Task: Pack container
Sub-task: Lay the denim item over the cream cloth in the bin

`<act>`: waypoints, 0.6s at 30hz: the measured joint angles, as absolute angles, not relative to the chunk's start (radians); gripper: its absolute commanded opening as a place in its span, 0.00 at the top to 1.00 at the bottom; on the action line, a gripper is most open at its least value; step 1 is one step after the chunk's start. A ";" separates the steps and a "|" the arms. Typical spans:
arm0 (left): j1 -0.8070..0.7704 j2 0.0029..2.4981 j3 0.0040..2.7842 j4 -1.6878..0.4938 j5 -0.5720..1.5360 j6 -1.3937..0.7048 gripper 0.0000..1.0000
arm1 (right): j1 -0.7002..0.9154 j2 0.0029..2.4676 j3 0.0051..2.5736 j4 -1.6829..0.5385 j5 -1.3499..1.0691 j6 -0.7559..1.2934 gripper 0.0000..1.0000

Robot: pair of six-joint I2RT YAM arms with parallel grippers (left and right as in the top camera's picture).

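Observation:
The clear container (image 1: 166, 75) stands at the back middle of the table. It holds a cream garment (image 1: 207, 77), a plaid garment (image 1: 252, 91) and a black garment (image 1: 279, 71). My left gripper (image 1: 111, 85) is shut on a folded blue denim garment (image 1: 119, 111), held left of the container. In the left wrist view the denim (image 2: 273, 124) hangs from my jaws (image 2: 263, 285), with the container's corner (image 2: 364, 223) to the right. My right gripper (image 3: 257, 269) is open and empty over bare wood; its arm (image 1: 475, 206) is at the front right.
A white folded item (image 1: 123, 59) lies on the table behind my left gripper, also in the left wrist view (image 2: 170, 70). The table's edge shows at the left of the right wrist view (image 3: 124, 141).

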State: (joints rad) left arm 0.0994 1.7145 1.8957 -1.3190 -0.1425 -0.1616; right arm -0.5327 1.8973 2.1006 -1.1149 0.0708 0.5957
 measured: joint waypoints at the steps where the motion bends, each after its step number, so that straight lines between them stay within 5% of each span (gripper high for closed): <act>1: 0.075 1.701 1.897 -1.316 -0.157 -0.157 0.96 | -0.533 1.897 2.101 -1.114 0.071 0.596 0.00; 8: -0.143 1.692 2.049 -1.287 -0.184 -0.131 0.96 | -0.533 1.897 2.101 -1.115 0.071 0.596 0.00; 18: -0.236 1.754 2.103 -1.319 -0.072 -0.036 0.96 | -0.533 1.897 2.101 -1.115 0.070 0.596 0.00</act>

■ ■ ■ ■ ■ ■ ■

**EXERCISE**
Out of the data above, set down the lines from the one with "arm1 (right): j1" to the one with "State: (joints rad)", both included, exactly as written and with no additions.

**FINISHED TASK**
arm1 (right): j1 -0.7002..0.9154 j2 0.0029..2.4676 j3 0.0051..2.5736 j4 -1.6829..0.5385 j5 -1.3499..1.0691 j6 -0.7559..1.2934 gripper 0.0000..1.0000

Robot: pair of six-joint I2RT YAM arms with parallel grippers (left and right as in the top camera's picture).

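Observation:
The clear container (image 1: 166, 75) stands at the back middle of the table. It holds a cream garment (image 1: 207, 77), a plaid garment (image 1: 252, 91) and a black garment (image 1: 279, 71). My left gripper (image 1: 111, 85) is shut on a folded blue denim garment (image 1: 119, 111), held left of the container. In the left wrist view the denim (image 2: 273, 124) hangs from my jaws (image 2: 263, 285), with the container's corner (image 2: 364, 223) to the right. My right gripper (image 3: 257, 269) is open and empty over bare wood; its arm (image 1: 475, 206) is at the front right.
A white folded item (image 1: 123, 59) lies on the table behind my left gripper, also in the left wrist view (image 2: 170, 70). The table's edge shows at the left of the right wrist view (image 3: 124, 141).
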
State: (joints rad) left arm 0.0994 1.7145 1.8957 -1.3190 -0.1425 -0.1616; right arm -0.5327 1.8973 2.1006 -1.1149 0.0708 0.5957

This output contains the complete answer.